Variables — Your Code’s Memory Boxes
Learn how your program remembers things — meet the labeled jars of coding!
Open interactive version (quiz + challenge)Real-world analogy
What is it?
A variable is a named location in the computer’s memory that stores a value. It has three key parts: a type (what kind of data it holds — numbers, text, true/false), a name (how you refer to it in code), and a value (the actual data stored). Variables let your program remember information, perform calculations, and make decisions based on stored values.
Real-world relevance
Variables are everywhere in real life, even outside programming! A scoreboard in a game has variables: homeScore and awayScore. A thermostat has a variable: currentTemperature. Your phone battery indicator is a variable. A shopping cart total is a variable that changes every time you add an item. Any piece of information that can change is essentially a variable!
Key points
- What is a Variable? — A variable is a named box in the computer’s memory that holds a value. You give it a name (like 'age' or 'score'), and the computer sets aside a little chunk of memory for it. You can store a value in it, read the value, or change it to a new value. Variables are how your program remembers things — without them, your code would forget everything instantly!
- int — Whole Numbers — The 'int' type stores whole numbers (no decimal points). Examples: 0, 1, 42, -7, 1000000. An int can hold numbers from about -2 billion to +2 billion. Use int for counting things: number of students, number of problems solved, your score, ages, quantities. In CP, int is the type you will use most often!
- long long — Really Big Numbers — Sometimes int is not big enough! If a problem says the answer can be up to 10^18 (a billion billion), you need 'long long'. It can hold numbers up to about 9.2 quintillion (9,200,000,000,000,000,000). In CP, a good rule is: if numbers might exceed 2 billion, use long long. Writing 'long long' is a bit long, but your code will handle huge numbers safely.
- double — Decimal Numbers — The 'double' type stores numbers with decimal points, like 3.14, 99.99, or -0.5. Use double when you need precision — for example, calculating averages, distances, or anything with fractions. Be careful: doubles are not 100% precise due to how computers store decimals, so avoid comparing doubles with == in CP. Use a tiny tolerance instead.
- char — Single Characters — The 'char' type stores a single character — one letter, one digit, or one symbol. You write char values in single quotes: 'A', 'z', '7', '#'. Each char is actually stored as a number (its ASCII code). For example, 'A' is 65 and 'a' is 97. This is useful for problems involving letters, like checking if something is uppercase or counting vowels.

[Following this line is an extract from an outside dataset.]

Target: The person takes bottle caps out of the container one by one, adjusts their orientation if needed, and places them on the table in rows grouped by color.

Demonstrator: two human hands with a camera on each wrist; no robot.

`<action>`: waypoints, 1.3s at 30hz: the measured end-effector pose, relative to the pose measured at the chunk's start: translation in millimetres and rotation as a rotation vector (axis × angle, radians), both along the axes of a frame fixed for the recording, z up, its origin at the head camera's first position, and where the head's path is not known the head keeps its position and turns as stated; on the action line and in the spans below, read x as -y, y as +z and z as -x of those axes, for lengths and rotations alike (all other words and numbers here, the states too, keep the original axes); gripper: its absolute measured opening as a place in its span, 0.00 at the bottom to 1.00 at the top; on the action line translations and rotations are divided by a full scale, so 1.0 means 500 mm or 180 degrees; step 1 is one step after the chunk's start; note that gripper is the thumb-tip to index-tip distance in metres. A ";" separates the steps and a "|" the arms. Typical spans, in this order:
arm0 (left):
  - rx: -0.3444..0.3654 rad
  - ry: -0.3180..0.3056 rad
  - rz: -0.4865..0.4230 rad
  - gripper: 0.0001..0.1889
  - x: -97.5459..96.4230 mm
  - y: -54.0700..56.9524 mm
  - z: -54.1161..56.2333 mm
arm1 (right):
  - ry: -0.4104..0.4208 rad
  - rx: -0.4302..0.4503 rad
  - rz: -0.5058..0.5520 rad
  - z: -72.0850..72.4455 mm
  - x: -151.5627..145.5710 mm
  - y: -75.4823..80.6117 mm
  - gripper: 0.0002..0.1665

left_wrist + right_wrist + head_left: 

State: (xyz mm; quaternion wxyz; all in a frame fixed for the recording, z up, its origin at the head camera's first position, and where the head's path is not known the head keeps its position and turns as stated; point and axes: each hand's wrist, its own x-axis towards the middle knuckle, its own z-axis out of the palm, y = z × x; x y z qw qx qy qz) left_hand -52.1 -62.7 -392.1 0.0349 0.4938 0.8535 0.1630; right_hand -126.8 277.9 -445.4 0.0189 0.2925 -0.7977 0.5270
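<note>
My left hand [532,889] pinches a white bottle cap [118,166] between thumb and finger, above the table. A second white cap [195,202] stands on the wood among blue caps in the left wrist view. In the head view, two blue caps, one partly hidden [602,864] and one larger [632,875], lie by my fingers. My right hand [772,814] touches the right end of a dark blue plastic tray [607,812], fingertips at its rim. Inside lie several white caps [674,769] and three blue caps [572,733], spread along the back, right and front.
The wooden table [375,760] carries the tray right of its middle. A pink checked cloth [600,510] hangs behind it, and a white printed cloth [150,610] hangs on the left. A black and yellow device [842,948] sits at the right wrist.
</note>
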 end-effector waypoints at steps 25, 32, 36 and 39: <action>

- string — Text — A 'string' stores text — a sequence of characters. You write strings in double quotes: "Hello", "competitive programming", "abc123". Strings can be empty (""), have one character ("A"), or be very long. You can access individual characters with square brackets: if s = "Hello", then s[0] is 'H' and s[1] is 'e'. Strings are essential for text-based CP problems!
- bool — True or False — The 'bool' type stores just two values: true or false (yes or no). It is named after George Boole, a mathematician who invented this idea. Use bool for conditions: is the number even? Is the student passing? Has the game ended? In C++, true is stored as 1 and false as 0.
- Declaring and Initializing Variables — Declaring a variable means creating it: 'int age;' creates a box called age. Initializing means giving it a starting value: 'int age = 15;' creates the box AND puts 15 in it. Always initialize your variables! An uninitialized variable contains garbage — a random leftover value from memory — and using it is a common source of bugs.
- Naming Rules and Good Habits — Variable names must start with a letter or underscore, and can contain letters, digits, and underscores. They cannot have spaces or special characters. Names are case-sensitive — 'Score' and 'score' are different variables. Use descriptive names: 'totalScore' is better than 'x'. In CP, short names like n, m, a, b are fine because the context is clear and you need to type fast.
Code example
#include <bits/stdc++.h>
using namespace std;
int main() {
// Integer — whole numbers
int age = 12;
int score = 100;
// Long long — really big numbers
long long bigNumber = 1000000000000LL;
// Double — decimal numbers
double pi = 3.14159;
double average = 87.5;
// Char — single character
char grade = 'A';
char initial = 'J';
// String — text
string name = "Alex";
string greeting = "Hello, Competitive Programmer!";
// Bool — true or false
bool isStudent = true;
bool hasPassed = false;
// Print them all out!
cout << "Name: " << name << endl;
cout << "Age: " << age << endl;
cout << "Grade: " << grade << endl;
cout << "Score: " << score << endl;
cout << "Big Number: " << bigNumber << endl;
cout << "Pi: " << pi << endl;
cout << "Is Student: " << isStudent << endl;
// You can change variables!
score = score + 50;
cout << "New Score: " << score << endl;
return 0;
}Line-by-line walkthrough
- 1. #include and using namespace std; — our standard CP setup. Gives us all the tools we need.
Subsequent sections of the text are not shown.